Task:
Restate the data below word for word, omitting pictures.

Data shown:
# # # #

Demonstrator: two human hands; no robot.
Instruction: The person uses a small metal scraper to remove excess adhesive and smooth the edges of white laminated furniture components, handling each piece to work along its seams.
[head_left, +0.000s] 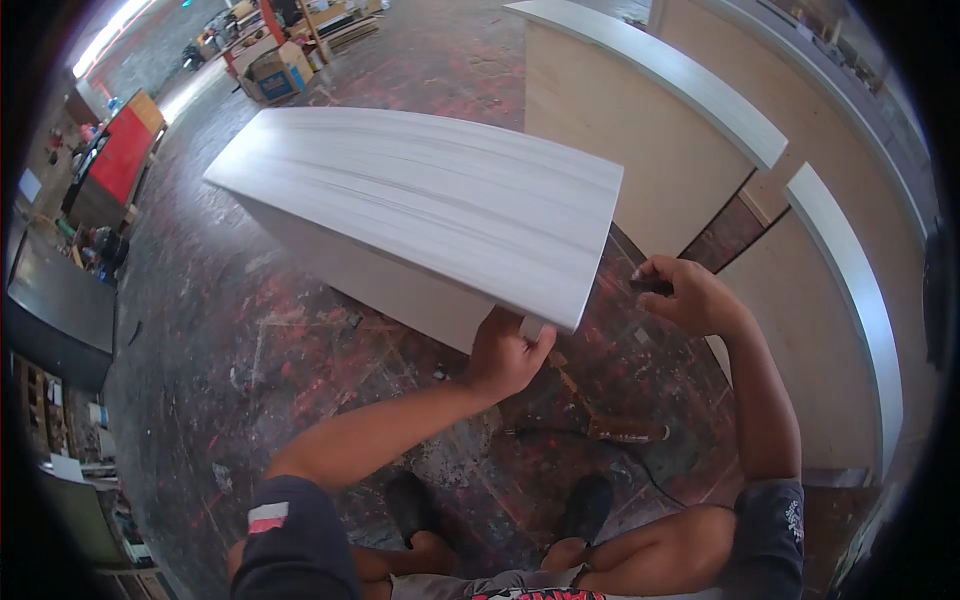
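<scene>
A long box-like panel piece with a white wood-grain laminate top (420,200) stands across the middle of the view. My left hand (510,355) is closed at its near right end, beneath the top's edge, on a small pale piece (533,328); most fingertips are hidden. My right hand (690,295) is held just right of the panel's corner, fingers curled round a small dark object (645,285) too small to make out.
Pale panels with light edging (620,120) (820,330) stand at right. A brown tool (625,430) with a cord lies on the stained floor (250,330). Red cabinets (125,150), dark panels (60,295) and cluttered boxes (275,75) line the left and back. My feet (415,505) are below.
</scene>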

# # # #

Reply:
Demonstrator: two human hands; no robot.
Instruction: The person uses a small metal scraper to remove excess adhesive and smooth the edges of white laminated furniture components, handling each piece to work along its seams.
[head_left, +0.000s] 
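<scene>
A long box-like panel piece with a white wood-grain laminate top (420,200) stands across the middle of the view. My left hand (510,355) is closed at its near right end, beneath the top's edge, on a small pale piece (533,328); most fingertips are hidden. My right hand (690,295) is held just right of the panel's corner, fingers curled round a small dark object (645,285) too small to make out.
Pale panels with light edging (620,120) (820,330) stand at right. A brown tool (625,430) with a cord lies on the stained floor (250,330). Red cabinets (125,150), dark panels (60,295) and cluttered boxes (275,75) line the left and back. My feet (415,505) are below.
</scene>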

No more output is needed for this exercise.